> PROVIDED RECORDS:
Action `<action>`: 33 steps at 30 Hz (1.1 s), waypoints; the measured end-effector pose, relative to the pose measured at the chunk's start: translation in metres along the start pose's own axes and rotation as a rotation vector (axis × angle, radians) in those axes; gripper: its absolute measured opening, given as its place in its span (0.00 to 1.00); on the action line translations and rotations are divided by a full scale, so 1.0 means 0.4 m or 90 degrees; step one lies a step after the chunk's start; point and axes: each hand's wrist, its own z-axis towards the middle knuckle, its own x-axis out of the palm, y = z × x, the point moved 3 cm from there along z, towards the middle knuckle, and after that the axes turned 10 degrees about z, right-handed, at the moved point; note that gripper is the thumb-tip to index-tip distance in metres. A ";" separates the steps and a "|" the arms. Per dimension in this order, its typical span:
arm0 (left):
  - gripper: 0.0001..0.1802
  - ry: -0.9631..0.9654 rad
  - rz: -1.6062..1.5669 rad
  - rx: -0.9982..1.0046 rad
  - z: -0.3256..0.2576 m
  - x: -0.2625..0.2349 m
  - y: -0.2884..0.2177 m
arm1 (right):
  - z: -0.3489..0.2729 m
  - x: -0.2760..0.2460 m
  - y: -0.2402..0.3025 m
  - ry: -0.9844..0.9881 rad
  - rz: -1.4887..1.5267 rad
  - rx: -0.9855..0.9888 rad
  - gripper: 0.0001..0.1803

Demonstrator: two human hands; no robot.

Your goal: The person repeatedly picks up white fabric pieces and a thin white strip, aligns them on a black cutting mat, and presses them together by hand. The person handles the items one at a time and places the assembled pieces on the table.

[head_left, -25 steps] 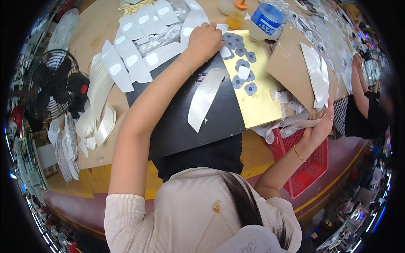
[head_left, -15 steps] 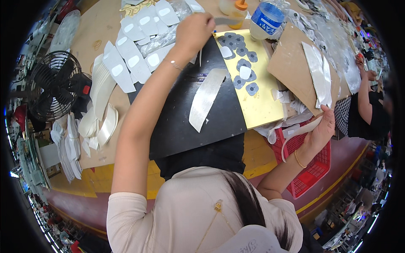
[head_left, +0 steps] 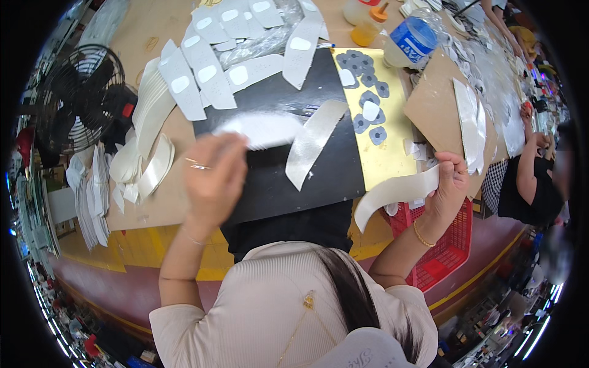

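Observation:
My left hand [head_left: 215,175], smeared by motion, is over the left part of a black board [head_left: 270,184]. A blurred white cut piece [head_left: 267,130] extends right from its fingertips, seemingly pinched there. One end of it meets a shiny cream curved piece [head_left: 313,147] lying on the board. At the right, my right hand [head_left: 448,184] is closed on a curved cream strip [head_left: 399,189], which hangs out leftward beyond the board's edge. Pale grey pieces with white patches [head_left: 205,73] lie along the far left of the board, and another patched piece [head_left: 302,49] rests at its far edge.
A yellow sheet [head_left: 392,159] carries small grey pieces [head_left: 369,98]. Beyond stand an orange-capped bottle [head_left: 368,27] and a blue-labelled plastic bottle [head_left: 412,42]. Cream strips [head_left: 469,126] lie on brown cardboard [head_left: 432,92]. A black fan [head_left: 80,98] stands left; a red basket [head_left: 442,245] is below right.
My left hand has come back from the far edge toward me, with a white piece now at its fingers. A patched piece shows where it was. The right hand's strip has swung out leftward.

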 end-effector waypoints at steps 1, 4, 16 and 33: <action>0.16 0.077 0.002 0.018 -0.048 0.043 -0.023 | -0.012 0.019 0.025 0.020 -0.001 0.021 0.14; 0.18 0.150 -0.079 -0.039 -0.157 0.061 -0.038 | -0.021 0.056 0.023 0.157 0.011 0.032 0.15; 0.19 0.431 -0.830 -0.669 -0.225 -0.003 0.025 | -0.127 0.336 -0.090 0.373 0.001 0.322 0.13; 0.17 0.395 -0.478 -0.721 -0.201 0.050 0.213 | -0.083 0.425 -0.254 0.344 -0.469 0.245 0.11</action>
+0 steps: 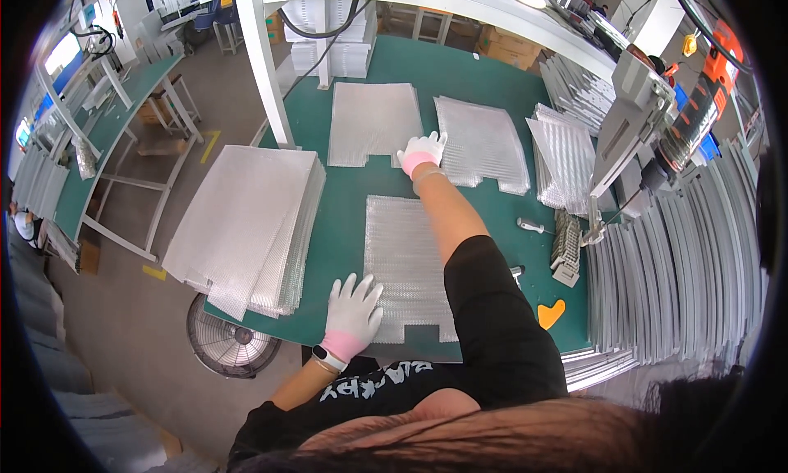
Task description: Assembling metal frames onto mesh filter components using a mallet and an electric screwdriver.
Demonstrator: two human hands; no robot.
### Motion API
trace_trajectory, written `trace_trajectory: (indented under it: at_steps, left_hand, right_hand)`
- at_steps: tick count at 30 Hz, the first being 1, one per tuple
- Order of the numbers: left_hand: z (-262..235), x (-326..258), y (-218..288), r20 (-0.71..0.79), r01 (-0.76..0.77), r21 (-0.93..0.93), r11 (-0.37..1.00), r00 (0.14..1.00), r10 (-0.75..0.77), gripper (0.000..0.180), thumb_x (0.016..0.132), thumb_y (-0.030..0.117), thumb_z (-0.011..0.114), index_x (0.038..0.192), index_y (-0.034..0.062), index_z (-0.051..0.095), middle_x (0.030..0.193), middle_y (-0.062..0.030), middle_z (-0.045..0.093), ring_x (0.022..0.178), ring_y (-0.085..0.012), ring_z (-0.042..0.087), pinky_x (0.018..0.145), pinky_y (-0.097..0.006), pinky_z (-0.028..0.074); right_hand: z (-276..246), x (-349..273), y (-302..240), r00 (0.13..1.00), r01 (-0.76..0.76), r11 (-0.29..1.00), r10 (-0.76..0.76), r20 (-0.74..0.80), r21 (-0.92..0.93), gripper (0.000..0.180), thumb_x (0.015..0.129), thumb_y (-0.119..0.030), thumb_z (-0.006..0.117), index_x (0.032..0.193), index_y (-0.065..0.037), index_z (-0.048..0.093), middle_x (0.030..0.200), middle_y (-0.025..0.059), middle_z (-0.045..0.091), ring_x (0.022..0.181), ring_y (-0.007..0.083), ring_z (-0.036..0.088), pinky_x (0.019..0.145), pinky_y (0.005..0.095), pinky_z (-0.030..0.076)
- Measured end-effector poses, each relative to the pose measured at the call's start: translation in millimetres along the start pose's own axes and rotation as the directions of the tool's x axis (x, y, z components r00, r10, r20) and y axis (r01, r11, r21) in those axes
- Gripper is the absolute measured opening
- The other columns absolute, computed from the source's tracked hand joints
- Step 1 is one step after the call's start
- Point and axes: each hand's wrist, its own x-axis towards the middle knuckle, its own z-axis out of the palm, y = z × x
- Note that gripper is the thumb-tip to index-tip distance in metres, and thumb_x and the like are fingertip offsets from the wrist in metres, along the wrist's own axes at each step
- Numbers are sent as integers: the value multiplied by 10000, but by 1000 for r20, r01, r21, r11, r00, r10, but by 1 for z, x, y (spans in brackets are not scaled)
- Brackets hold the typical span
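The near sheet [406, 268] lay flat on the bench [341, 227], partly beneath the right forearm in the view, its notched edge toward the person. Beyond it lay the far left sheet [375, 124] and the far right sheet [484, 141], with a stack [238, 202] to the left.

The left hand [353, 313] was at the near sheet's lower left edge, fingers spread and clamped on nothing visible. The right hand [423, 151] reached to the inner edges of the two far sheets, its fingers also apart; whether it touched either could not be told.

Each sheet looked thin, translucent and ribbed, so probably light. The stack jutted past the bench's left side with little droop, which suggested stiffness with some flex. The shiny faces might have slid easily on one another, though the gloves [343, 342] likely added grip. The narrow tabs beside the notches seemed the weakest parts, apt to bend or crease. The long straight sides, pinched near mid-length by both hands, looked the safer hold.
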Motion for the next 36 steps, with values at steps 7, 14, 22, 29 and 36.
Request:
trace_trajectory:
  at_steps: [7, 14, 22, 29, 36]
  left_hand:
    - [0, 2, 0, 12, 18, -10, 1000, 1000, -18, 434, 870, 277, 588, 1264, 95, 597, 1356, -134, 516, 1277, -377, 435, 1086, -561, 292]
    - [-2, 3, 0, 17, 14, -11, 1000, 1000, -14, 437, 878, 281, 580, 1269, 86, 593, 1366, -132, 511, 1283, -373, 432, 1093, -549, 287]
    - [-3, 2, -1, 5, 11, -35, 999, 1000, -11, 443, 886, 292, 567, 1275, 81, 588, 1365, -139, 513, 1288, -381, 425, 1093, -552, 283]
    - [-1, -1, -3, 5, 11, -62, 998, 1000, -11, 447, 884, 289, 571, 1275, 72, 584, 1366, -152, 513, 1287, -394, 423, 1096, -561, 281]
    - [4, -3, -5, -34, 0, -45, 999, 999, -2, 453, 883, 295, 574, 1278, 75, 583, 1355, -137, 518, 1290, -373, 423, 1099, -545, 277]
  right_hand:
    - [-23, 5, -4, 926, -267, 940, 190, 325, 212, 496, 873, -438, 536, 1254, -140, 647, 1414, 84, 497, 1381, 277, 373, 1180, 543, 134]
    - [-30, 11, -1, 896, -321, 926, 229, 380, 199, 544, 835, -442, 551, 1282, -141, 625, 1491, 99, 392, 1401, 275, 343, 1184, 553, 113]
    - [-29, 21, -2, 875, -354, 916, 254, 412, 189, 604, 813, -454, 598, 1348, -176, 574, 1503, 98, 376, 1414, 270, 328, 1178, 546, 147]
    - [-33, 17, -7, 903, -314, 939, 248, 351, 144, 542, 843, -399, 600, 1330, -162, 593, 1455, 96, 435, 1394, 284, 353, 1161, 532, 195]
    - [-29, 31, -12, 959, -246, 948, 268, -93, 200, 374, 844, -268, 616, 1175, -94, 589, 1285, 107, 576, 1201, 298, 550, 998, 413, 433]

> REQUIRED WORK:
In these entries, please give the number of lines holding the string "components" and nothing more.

> RESPONSE:
2